Censorship, Freedom of Expression, Movies

China does not want you to see this film

a touch of sin 2

The title of the film is “A Touch of Sin”. I saw this film and I really liked it. It has 94% rating on Rotten Tomatoes based on 78 reviews. The movie won best screenplay at Cannes Film Festival.

Synopsis:

A Touch of Sin was inspired by four shocking (and true) events that forced the world’s fastest growing economy into a period of self-examination.

Written and directed by master filmmaker Jia Zhangke, this daring, poetic and grand-scale film focuses on four characters, each living in different provinces, who are driven to violent ends.

Notes:

Synopsis was copied from official site of film. Click here to go to official website of the film.

The film is composed of four different segments.
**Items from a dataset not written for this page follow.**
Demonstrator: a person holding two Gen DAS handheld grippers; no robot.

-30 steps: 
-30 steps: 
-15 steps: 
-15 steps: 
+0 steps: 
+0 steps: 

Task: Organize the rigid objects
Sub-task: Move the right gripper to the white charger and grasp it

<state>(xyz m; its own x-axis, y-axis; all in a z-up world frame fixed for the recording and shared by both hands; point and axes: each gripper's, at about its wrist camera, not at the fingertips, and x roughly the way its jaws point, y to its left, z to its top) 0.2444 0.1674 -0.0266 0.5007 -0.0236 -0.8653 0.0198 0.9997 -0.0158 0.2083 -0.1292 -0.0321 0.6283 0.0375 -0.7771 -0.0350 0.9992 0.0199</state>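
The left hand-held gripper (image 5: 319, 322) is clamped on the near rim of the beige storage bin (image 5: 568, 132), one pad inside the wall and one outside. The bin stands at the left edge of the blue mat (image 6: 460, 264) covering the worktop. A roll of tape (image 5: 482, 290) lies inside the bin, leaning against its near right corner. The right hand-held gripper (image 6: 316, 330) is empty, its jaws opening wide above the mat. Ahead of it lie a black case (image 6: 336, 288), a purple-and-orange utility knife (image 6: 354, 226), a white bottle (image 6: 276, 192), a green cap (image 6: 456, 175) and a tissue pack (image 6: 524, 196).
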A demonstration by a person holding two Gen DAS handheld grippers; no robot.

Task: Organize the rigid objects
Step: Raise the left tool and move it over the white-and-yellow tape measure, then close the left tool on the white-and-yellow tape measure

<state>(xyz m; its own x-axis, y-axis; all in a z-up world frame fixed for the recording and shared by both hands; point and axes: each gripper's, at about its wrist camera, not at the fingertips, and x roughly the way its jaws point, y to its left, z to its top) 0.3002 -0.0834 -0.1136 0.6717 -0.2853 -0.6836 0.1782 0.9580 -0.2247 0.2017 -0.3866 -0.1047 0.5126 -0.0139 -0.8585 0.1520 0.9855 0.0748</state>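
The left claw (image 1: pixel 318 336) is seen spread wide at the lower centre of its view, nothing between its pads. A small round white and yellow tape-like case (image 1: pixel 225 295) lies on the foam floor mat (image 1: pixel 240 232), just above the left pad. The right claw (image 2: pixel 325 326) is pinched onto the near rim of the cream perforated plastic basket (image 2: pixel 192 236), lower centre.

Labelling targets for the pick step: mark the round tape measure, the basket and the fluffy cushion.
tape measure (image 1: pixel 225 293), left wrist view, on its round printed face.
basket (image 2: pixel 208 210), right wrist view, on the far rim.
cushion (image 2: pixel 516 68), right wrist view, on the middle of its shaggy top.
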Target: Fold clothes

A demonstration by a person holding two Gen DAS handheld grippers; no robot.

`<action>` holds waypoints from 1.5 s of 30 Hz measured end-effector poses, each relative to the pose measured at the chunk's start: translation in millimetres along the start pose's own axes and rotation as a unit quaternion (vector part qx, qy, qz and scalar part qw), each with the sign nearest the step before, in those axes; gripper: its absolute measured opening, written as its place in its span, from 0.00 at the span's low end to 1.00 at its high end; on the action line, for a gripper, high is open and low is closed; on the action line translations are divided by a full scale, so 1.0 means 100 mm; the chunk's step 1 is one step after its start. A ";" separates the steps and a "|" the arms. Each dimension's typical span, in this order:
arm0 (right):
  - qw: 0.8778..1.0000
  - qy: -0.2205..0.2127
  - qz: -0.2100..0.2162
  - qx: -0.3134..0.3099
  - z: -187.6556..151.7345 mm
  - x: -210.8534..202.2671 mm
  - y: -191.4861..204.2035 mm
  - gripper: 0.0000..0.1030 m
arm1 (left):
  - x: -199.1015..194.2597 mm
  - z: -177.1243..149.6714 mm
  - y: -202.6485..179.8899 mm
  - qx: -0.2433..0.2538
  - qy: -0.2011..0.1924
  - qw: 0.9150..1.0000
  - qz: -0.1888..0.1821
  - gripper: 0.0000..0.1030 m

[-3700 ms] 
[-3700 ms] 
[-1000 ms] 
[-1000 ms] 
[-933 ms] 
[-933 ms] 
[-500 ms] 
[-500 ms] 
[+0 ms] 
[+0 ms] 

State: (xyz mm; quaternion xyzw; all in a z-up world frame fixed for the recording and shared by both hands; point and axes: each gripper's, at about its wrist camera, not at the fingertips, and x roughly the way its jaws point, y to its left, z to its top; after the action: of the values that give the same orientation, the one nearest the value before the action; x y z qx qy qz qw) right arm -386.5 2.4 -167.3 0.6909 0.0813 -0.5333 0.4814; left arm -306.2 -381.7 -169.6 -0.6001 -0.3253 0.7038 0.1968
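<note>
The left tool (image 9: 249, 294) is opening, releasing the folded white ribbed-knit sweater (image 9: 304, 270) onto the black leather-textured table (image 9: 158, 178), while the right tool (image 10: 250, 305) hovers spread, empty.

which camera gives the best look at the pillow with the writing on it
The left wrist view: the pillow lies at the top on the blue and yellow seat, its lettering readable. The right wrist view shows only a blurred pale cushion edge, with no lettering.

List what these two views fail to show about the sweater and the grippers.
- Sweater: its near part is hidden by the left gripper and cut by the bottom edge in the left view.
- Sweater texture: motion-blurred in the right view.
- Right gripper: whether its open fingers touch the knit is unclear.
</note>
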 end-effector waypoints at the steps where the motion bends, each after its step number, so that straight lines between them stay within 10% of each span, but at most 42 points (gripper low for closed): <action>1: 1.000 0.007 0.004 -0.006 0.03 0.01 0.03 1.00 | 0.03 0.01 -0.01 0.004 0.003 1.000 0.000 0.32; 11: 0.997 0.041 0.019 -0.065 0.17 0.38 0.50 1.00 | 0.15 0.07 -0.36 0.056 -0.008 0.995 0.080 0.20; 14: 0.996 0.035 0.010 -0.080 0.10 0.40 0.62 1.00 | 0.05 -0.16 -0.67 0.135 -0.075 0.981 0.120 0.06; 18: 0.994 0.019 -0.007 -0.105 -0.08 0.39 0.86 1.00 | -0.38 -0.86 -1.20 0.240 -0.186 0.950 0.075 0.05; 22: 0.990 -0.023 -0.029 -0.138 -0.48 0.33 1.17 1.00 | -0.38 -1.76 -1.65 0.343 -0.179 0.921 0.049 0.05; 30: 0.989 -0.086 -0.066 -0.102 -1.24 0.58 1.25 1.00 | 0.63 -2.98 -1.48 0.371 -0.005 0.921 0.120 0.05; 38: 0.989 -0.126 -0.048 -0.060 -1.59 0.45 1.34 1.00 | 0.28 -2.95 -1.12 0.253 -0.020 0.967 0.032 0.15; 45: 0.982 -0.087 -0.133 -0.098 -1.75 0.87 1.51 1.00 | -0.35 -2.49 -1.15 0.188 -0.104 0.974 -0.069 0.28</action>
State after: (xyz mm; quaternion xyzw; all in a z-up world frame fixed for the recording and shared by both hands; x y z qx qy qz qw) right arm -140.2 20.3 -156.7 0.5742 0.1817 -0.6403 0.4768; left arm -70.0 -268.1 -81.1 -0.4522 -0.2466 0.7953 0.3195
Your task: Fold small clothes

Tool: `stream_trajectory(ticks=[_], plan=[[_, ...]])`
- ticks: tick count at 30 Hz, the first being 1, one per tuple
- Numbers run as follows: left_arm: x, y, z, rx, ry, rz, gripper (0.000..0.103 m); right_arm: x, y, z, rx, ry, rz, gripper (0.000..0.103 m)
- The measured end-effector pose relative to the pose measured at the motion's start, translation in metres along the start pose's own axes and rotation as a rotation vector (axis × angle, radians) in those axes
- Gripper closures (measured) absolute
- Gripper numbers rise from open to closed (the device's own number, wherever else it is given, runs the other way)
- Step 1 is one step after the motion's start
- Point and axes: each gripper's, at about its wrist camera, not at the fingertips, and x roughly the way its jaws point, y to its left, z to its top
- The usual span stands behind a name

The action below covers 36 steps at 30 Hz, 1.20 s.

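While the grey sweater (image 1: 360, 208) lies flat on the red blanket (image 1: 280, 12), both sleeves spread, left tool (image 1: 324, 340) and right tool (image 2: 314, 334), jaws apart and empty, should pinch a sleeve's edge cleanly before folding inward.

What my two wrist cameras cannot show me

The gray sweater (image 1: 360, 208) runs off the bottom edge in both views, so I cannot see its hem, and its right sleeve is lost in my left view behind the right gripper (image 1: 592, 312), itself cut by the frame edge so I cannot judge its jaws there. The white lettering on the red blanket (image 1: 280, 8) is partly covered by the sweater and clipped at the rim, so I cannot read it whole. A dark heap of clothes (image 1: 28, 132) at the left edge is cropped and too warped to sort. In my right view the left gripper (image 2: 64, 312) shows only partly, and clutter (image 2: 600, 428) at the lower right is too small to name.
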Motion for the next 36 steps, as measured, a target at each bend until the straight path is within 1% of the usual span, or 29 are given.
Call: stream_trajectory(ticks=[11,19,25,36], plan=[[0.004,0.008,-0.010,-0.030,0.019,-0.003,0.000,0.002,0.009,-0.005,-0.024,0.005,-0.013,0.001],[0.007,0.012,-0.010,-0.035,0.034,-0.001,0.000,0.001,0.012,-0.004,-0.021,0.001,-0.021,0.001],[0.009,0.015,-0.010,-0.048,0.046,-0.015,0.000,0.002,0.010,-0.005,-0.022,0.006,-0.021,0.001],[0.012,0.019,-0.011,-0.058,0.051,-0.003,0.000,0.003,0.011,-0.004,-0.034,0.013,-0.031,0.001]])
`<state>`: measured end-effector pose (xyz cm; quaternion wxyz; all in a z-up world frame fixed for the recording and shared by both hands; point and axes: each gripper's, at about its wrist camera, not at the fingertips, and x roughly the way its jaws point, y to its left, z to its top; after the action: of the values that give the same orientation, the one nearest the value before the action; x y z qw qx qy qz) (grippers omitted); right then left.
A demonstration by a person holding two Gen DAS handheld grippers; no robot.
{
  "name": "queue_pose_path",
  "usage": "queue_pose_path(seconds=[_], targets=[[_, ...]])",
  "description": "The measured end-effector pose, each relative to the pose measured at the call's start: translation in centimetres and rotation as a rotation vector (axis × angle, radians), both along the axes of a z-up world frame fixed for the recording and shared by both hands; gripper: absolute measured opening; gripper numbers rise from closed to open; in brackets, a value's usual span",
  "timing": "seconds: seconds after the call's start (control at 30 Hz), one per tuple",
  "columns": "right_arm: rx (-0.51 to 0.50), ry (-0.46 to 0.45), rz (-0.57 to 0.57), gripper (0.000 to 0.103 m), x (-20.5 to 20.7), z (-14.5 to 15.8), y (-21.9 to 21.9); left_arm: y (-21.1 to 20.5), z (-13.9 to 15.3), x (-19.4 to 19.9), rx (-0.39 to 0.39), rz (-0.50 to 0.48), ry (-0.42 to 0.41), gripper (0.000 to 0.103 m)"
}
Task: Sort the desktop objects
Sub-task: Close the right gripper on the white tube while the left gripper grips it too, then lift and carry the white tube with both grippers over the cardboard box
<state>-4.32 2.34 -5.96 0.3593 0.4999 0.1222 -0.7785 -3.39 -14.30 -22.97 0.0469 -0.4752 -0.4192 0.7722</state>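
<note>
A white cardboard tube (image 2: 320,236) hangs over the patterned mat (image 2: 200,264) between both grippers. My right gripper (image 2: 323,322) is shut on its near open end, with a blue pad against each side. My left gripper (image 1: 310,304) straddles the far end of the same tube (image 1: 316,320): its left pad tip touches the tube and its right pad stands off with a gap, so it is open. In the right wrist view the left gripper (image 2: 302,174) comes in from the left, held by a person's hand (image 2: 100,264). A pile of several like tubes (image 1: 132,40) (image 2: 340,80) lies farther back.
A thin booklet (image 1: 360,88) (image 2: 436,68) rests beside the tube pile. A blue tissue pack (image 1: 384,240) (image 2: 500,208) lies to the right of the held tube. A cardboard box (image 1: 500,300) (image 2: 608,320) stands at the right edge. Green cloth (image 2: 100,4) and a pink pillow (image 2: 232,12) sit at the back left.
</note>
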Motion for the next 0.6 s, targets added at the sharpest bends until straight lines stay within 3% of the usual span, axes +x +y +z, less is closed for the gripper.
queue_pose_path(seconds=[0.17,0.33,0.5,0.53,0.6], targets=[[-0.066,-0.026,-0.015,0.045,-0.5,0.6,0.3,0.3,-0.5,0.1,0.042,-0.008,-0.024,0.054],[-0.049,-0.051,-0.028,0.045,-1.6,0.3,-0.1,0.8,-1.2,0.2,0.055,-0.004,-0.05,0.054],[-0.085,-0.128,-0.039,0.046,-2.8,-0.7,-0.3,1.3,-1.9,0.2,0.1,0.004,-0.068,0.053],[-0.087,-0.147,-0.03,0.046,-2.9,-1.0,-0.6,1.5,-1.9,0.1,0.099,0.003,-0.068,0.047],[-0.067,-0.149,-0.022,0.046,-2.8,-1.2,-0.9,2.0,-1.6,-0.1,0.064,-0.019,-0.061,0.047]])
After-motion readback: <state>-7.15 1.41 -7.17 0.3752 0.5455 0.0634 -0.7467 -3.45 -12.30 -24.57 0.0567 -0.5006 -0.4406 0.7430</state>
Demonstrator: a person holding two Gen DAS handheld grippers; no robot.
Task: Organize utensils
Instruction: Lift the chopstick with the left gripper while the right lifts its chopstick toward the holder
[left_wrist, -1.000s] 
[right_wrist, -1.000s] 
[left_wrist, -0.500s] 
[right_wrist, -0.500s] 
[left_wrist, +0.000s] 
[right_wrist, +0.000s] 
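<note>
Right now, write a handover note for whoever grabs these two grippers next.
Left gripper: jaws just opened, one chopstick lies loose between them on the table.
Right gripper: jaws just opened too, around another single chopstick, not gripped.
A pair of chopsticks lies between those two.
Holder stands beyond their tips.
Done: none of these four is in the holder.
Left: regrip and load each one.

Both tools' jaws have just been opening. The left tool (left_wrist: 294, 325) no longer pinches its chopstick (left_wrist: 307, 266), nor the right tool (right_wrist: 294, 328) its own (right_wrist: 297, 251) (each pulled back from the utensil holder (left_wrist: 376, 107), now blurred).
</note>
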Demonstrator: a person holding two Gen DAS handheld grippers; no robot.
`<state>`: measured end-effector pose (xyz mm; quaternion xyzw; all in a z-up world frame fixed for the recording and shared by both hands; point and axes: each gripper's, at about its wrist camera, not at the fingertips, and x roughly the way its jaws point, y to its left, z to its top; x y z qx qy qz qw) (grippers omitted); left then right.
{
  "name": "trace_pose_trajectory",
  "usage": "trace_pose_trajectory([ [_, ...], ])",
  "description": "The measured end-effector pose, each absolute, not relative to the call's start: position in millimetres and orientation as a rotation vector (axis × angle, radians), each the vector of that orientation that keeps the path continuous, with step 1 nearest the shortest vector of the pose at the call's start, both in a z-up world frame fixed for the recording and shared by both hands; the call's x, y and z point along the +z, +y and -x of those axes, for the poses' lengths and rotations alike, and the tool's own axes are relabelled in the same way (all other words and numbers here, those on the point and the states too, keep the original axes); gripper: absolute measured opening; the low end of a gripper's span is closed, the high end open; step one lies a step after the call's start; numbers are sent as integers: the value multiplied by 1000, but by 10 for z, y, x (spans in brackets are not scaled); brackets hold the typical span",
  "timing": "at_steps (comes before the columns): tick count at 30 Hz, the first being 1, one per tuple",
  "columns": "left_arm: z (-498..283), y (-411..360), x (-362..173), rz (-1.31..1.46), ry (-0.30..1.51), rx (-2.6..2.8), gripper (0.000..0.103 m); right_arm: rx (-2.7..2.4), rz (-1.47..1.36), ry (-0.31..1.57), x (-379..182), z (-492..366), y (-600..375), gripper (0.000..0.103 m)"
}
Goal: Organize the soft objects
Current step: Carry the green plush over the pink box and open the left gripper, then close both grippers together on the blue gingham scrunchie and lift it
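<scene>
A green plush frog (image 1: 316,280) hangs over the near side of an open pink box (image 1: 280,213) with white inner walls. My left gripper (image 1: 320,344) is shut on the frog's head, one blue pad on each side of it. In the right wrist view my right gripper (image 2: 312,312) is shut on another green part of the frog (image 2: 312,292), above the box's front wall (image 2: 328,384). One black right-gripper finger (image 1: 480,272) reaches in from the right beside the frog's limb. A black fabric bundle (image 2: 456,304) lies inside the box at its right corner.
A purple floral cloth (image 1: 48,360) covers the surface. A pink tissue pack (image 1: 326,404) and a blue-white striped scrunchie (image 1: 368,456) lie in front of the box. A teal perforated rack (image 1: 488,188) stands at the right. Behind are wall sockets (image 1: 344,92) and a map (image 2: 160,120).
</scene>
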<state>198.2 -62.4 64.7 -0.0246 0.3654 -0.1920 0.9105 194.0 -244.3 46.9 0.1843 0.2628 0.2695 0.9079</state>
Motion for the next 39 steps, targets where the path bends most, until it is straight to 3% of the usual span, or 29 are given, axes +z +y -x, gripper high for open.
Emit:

The four incidents depicted in the segments are not directly related. If you don’t like one particular segment, you can skip to next segment. I personally liked all the segments.

Click here to read article published by The New Republic. The article is titled “China does not want you to see this year’s best Chinese film”. When you go to The New Republic website, you might see a pop up asking you to subscribe. You don’t have to subscribe to read the article. Click the close button at top right hand corner of the pop up to close it.

Unfortunately, this movie is not available on Netflix. Check your local libary. They might have it. You can borrow the movie from Toronto Public Libary. This movie could not be found in the Markham Public Library catalogue.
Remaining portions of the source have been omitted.